■ EXERCISE PROMPT:
From top to bottom, write out the listing exactly and skip every picture.

*** Opening STORED DATA ***

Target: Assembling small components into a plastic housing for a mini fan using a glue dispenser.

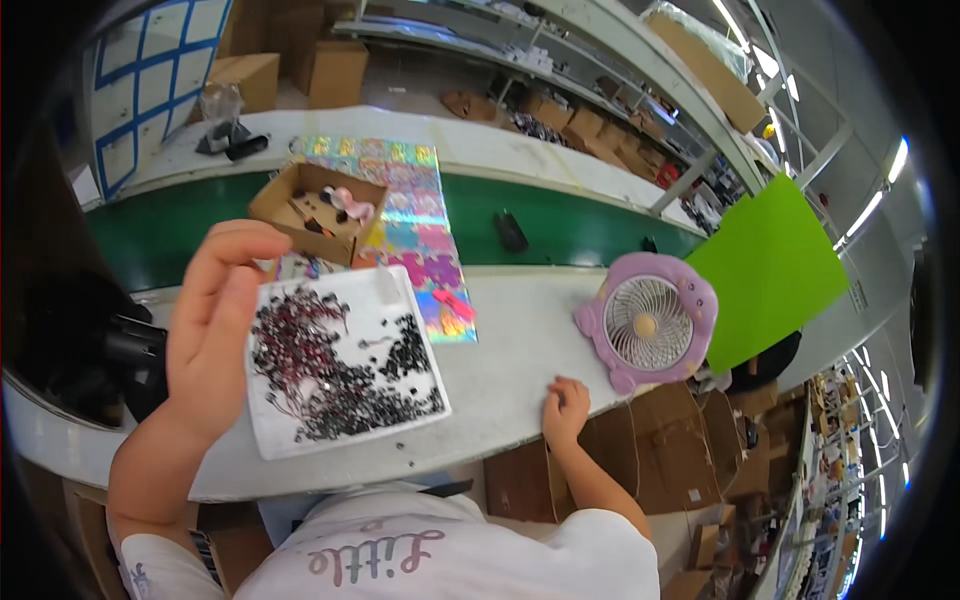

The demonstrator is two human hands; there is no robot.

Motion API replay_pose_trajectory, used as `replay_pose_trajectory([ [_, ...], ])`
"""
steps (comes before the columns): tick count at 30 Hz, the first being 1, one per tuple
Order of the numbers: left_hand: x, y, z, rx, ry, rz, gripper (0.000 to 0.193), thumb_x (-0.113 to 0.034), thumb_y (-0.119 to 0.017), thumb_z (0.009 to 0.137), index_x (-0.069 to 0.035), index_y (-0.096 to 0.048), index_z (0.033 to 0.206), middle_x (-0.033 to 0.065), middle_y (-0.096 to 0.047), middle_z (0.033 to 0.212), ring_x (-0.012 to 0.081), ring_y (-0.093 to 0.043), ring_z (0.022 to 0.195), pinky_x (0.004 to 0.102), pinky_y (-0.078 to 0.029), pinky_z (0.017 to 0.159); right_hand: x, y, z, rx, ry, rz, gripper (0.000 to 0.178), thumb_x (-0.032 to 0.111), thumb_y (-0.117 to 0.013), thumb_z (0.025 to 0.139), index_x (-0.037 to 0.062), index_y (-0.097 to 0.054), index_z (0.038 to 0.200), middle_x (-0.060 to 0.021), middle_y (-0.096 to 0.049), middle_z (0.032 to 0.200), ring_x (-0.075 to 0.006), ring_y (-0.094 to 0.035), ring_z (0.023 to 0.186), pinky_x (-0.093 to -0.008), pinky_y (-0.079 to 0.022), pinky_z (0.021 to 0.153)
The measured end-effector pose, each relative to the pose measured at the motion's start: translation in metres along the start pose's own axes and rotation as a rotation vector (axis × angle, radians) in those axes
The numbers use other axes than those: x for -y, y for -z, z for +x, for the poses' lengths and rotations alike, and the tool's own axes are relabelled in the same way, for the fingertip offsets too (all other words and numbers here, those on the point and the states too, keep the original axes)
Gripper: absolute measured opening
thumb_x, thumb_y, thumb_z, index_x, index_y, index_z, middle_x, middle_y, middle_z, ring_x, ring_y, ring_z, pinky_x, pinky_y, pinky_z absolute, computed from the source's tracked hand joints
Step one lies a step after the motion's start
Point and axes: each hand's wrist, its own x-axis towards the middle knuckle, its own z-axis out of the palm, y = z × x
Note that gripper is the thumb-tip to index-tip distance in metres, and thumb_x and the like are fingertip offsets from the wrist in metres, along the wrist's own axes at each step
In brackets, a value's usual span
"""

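My left hand [217, 315] is raised at the left edge of a square white tray [377, 289]. Its fingers bend over toward the thumb; whatever may be between their tips is hidden. Many small black parts [345, 405], some with thin dark red wires [295, 340], lie loose in the tray. My right hand [567, 405] rests on the front edge of the white table [510, 370], fingers loosely bent and slightly apart, with nothing seen in them. Right of it stands a purple animal-shaped fan [648, 322] with a round grille.
Behind the tray, an open cardboard box [340, 245] holds small items, including something pink. Shiny patterned sheets [412, 200] and a pink piece [453, 304] lie beside it. A black object [510, 230] lies on the green strip [575, 235]. A bright green board [765, 270] stands right.
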Motion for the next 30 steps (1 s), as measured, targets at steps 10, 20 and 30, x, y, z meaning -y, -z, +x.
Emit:
replay_pose_trajectory([
  [10, 0.030, -0.023, 0.026, 0.181, 0.069, 0.155, 0.013, -0.002, -0.055, 0.083, -0.004, -0.054, 0.095, 0.0067, -0.051, 0.096, 0.0151, -0.047, 0.086, 0.0260, -0.036, 0.077, 0.130, 0.046, 0.203, -0.226, 0.413, 0.214, 0.021, 0.003, -0.062, 0.078, -0.0008, -0.055, 0.098, -0.0159, -0.057, 0.097, -0.0338, -0.050, 0.102, -0.0425, -0.039, 0.089],
  [20, 0.030, -0.025, 0.003, 0.367, 0.015, 0.068, 0.015, 0.002, -0.059, 0.078, -0.003, -0.055, 0.092, 0.0101, -0.054, 0.092, 0.0238, -0.052, 0.086, 0.0334, -0.040, 0.078, 0.302, 0.098, 0.445, -0.349, -0.025, -0.132, 0.067, 0.064, -0.053, 0.074, 0.0170, -0.057, 0.122, -0.0203, -0.055, 0.121, -0.0388, -0.044, 0.119, -0.0496, -0.033, 0.098],
  [30, 0.045, -0.027, 0.013, 0.515, 0.027, -0.072, 0.015, 0.001, -0.059, 0.079, -0.003, -0.056, 0.093, 0.0108, -0.055, 0.092, 0.0239, -0.054, 0.086, 0.0327, -0.042, 0.077, 0.300, 0.158, 0.361, -0.263, 0.192, 0.364, 0.040, 0.039, -0.071, 0.073, 0.0094, -0.066, 0.099, -0.0125, -0.068, 0.093, -0.0283, -0.065, 0.083, -0.0361, -0.048, 0.075],
])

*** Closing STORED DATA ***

■ EXERCISE RESULT:
Target: Assembling small components into a plastic housing for a mini fan using a glue dispenser.


The demonstrator is two human hands; there is no robot.

Motion API replay_pose_trajectory, used as `replay_pose_trajectory([ [_, ...], ])`
"""
steps (comes before the columns): tick count at 30 Hz, the first being 1, one per tuple
Order of the numbers: left_hand: x, y, z, rx, ry, rz, gripper (0.000 to 0.193), thumb_x (-0.113 to 0.034), thumb_y (-0.119 to 0.017), thumb_z (0.009 to 0.137), index_x (-0.069 to 0.035), index_y (-0.096 to 0.048), index_z (0.033 to 0.206), middle_x (-0.033 to 0.065), middle_y (-0.096 to 0.047), middle_z (0.033 to 0.212), ring_x (-0.012 to 0.081), ring_y (-0.093 to 0.043), ring_z (0.022 to 0.195), pinky_x (0.004 to 0.102), pinky_y (-0.078 to 0.029), pinky_z (0.017 to 0.159); right_hand: x, y, z, rx, ry, rz, gripper (0.000 to 0.178), thumb_x (-0.032 to 0.111), thumb_y (-0.117 to 0.013), thumb_z (0.025 to 0.139), index_x (-0.037 to 0.062), index_y (-0.097 to 0.054), index_z (0.038 to 0.200), middle_x (-0.060 to 0.021), middle_y (-0.096 to 0.049), middle_z (0.032 to 0.200), ring_x (-0.075 to 0.006), ring_y (-0.094 to 0.035), ring_z (0.023 to 0.186), pinky_x (-0.093 to -0.008), pinky_y (-0.079 to 0.022), pinky_z (0.021 to 0.153)
The measured end-effector pose, each relative to the pose measured at the motion's start: translation in metres along the start pose's own axes and rotation as a rotation vector (axis × angle, radians) in those axes
The numbers use other axes than those: x for -y, y for -z, z for +x, for the poses' lengths and rotations alike, and the tool's own axes are relabelled in the same way, for the fingertip offsets too (all other words and numbers here, those on the point and the states too, keep the original axes)
Gripper: absolute measured opening
thumb_x, thumb_y, thumb_z, index_x, index_y, index_z, middle_x, middle_y, middle_z, ring_x, ring_y, ring_z, pinky_x, pinky_y, pinky_z absolute, computed from the source's tracked hand joints
Step one lies a step after the motion's start
Point and axes: each hand's wrist, its own x-axis towards the middle knuckle, its own z-axis out of the palm, y = z × x
Note that gripper is the thumb-tip to index-tip distance in metres, and thumb_x and the like are fingertip offsets from the wrist in metres, along the wrist's own axes at each step
In brackets, a value's usual span
"""

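My left hand [217, 315] is raised at the left edge of a square white tray [377, 289]. Its fingers bend over toward the thumb; whatever may be between their tips is hidden. Many small black parts [345, 405], some with thin dark red wires [295, 340], lie loose in the tray. My right hand [567, 405] rests on the front edge of the white table [510, 370], fingers loosely bent and slightly apart, with nothing seen in them. Right of it stands a purple animal-shaped fan [648, 322] with a round grille.
Behind the tray, an open cardboard box [340, 245] holds small items, including something pink. Shiny patterned sheets [412, 200] and a pink piece [453, 304] lie beside it. A black object [510, 230] lies on the green strip [575, 235]. A bright green board [765, 270] stands right.
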Motion for the next 30 steps (1 s), as measured, targets at steps 10, 20 and 30, x, y, z meaning -y, -z, +x.
Emit:
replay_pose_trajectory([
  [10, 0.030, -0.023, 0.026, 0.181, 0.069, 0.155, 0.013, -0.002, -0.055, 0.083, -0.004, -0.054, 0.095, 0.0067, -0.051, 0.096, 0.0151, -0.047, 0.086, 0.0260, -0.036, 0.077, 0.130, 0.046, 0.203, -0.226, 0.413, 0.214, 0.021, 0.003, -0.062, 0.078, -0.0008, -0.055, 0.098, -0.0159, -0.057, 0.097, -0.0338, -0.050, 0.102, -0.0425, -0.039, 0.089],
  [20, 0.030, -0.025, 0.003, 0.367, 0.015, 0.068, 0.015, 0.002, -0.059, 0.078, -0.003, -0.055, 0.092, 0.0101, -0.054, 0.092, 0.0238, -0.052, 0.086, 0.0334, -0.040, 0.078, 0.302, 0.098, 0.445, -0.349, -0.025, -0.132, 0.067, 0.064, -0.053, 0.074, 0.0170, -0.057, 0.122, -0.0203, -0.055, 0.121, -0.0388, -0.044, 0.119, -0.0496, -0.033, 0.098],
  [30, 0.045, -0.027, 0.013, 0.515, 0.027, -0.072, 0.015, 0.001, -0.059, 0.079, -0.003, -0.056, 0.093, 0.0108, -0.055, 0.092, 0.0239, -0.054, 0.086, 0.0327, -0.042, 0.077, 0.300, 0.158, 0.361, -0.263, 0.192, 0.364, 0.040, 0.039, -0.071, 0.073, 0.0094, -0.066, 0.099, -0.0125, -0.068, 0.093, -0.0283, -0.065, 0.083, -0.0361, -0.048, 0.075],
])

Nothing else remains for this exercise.